Reimagining India: Unlocking the Potential of Asia's Next Superpower
Edited by McKinsey & Company
Simon & Schuster
Pages: 432; Price: Rs 699

This book is a smorgasbord of 60-odd essays about India. It is the result of leading management consulting firm McKinsey & Company deciding to do a reprise of its Reimagining Japan: The Quest for a Future that Works (2011), on the completion of 20 years of its India practice. McKinsey could not have picked a better time as the world and Indians themselves ask questions about whether this country will ever realise its promise.

The book's strength is its tremendous range and the diversity of its authors and themes. Contributors range from Eric Schmidt to Madhav Chavan, Naveen Tewari to Suketu Mehta, Nitin Nohria to Viswanathan Anand, Mallika Sarabhai to Bill Gates, Edward Luce to Mukesh Ambani, and Suhel Seth to Vinod Khosla, to cite a few. It is an amazing anthology of experiences, thoughts and insights about India that has likely never been attempted before.

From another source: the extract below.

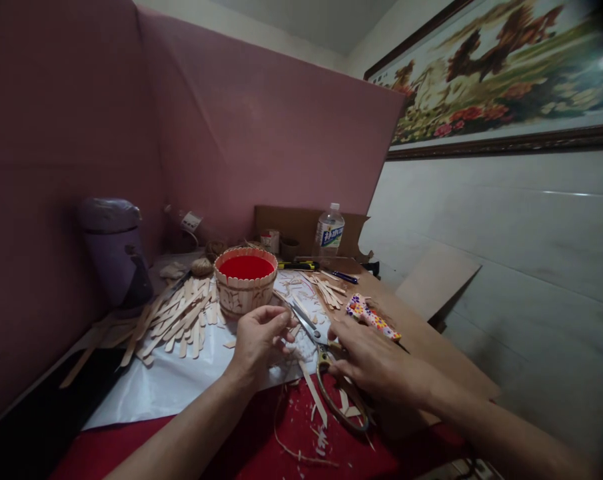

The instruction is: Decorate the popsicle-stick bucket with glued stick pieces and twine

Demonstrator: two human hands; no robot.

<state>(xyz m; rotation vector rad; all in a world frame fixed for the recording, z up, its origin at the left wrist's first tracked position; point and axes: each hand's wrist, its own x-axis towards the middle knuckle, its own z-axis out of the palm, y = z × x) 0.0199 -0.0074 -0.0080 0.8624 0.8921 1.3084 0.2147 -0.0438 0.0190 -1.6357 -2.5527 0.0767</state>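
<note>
My left hand (261, 337) is closed in a pinch, thumb against the first finger, just in front of the bucket. What it may hold is too small to make out. Fingers of my right hand (368, 357) curl around the shank of a pair of scissors (322, 357). Its blades point away towards the left fingertips, and the loops reach back over the red cloth. Beyond the left hand stands a round bucket (244, 297) faced with wooden sticks, red inside. Left of it lies a loose heap of craft sticks (181, 317). A cut stick (314, 393) lies beside the scissors.
A flower-patterned glue gun (371, 317) lies on the brown board (424, 340) at right. Further back are a plastic bottle (330, 230), a yellow-black cutter (298, 265), a blue pen (345, 277) and a twine ball (201, 267). A purple tumbler (114, 253) stands left.
</note>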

Essays are organised into six sections that include politics and policy, business and technology, hard and soft infrastructure challenges, culture and soft power, and much more. In addition, there is an opening chapter on India's identity, and a closing one on India's place in the world. With every essay you are invigorated enough to want to move on to the next, in anticipation of finding something new and different - forcing you to mentally shift gears as well each time, but also allowing you to savour a new thought or an "inside story" you never knew - much like tasting the variety of items in a traditional thaali.  

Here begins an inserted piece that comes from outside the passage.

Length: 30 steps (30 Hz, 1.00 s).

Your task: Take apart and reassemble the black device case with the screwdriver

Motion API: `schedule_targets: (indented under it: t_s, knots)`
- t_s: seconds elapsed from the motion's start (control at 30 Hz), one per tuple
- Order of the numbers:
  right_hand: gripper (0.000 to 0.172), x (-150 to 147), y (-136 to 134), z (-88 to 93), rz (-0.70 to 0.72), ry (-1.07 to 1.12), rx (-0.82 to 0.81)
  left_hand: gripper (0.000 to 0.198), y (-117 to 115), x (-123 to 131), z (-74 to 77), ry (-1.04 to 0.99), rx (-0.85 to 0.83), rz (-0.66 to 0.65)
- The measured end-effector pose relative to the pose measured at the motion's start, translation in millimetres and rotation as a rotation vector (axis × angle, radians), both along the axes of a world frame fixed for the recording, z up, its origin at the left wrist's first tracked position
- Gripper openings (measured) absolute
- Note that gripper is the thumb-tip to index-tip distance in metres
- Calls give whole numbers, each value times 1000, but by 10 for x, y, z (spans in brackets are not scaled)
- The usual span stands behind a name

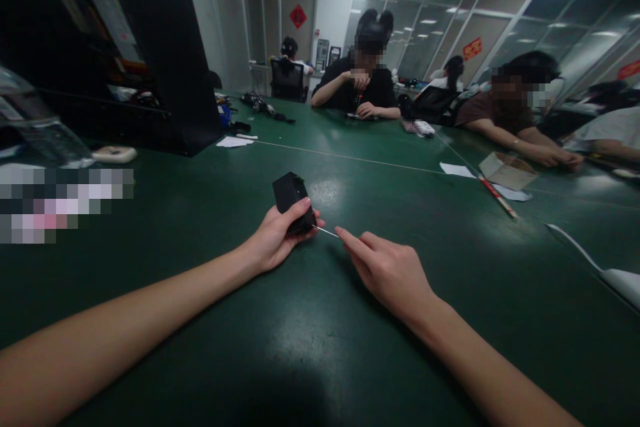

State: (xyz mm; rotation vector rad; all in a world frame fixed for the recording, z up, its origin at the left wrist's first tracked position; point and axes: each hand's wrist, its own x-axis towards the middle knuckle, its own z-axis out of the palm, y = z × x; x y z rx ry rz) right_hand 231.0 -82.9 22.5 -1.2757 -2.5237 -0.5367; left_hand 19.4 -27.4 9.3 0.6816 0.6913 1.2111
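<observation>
My left hand point(274, 239) is wrapped around a small black box-shaped device point(289, 193), thumb on its near face and fingers underneath, holding it just above the green table point(305, 307). From the pinched fingers of my right hand point(393, 267) comes the thin metal shaft of a screwdriver point(326, 231). Its tip meets the lower right corner of the device; whether it sits in a screw is too small to tell. The screwdriver's handle is hidden inside my right hand.
A large black open case point(185, 67), a clear plastic bottle point(47, 127) and a white oval object point(115, 154) stand at left. Cables point(265, 107) lie further back. At right are an open cardboard box point(507, 170), a red stick point(497, 197) and papers. Several people sit around.
</observation>
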Motion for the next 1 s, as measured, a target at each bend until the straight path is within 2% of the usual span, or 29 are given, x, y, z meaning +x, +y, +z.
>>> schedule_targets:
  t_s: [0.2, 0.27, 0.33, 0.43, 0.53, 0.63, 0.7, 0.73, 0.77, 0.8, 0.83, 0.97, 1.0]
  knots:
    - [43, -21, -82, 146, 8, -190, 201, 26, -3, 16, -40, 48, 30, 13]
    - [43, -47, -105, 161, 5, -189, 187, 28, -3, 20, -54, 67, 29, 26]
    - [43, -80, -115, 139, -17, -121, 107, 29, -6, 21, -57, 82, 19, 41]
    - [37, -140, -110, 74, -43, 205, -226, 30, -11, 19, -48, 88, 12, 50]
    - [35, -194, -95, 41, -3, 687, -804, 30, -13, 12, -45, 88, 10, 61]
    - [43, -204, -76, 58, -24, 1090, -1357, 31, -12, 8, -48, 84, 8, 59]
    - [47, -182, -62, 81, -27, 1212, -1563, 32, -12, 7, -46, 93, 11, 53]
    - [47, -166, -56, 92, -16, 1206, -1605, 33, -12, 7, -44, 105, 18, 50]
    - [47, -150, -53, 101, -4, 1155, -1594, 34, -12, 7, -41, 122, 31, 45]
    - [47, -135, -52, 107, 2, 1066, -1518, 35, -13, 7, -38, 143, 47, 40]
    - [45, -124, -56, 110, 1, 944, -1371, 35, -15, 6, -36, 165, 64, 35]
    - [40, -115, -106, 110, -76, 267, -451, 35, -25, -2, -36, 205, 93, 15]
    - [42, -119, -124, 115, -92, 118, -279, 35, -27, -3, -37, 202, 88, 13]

All the authors take great pains to explain the context of India and how we got where we are. That in itself is valuable. A certain commonality is visible in their view of the country's past - its origins, its sense of being a civilisation, its colonial and Mughal legacies, its freedom struggle, its democracy experiment. There is consensus as well about how it has stayed together as one country, the struggle for survival as a new nation, the border wars, the Indira Gandhi years, the economic reforms, the rise of the states, the mobile and IT booms. The demographic dividend, the attitudes of the youth, the consuming middle class, and the untapped potential of the country are taken up too.

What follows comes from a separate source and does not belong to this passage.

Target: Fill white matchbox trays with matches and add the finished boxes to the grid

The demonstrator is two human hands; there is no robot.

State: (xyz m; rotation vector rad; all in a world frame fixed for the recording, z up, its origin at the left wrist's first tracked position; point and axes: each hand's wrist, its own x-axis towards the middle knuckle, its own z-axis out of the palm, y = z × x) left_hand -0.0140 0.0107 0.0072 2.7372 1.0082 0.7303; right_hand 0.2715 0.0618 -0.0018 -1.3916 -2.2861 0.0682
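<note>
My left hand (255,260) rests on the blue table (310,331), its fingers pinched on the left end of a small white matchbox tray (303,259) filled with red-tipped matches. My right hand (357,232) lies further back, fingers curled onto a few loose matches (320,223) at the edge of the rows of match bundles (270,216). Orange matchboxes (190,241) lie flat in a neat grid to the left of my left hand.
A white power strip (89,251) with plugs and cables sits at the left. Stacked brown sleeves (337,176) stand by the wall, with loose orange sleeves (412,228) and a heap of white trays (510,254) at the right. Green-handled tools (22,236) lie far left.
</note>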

So are all the country's problems looked into? The challenges of governance, inclusiveness, health, education, the environment, sustainability, security, infrastructure and urbanisation show up again and again. It is interesting to read different takes on the same issues - they are diverse, elegant and insightful. Of course, every essay also makes a case for what needs to happen or to be done to realise India's potential.

What I found most interesting and charming was that some of the essays were also sometimes personal. When Howard Schultz writes emotionally about Starbucks' entry into India, or Kumar Mangalam Birla recounts the story of introducing non-vegetarian meals at his cafeterias as his group went global, or Rohini Dey talks about leaving her "brand name" PhD and job to start a restaurant dhanda, it is fascinating to read. These essays are as much about their authors as about their views on India. Overall, the essays are optimistic and inspiring.

In the end, while they all exhort, expect, hope that India must, should, could, needs to do what it takes to unlock its potential, they really don't address the nub of the issue - why this it not happening and how it can be made to happen.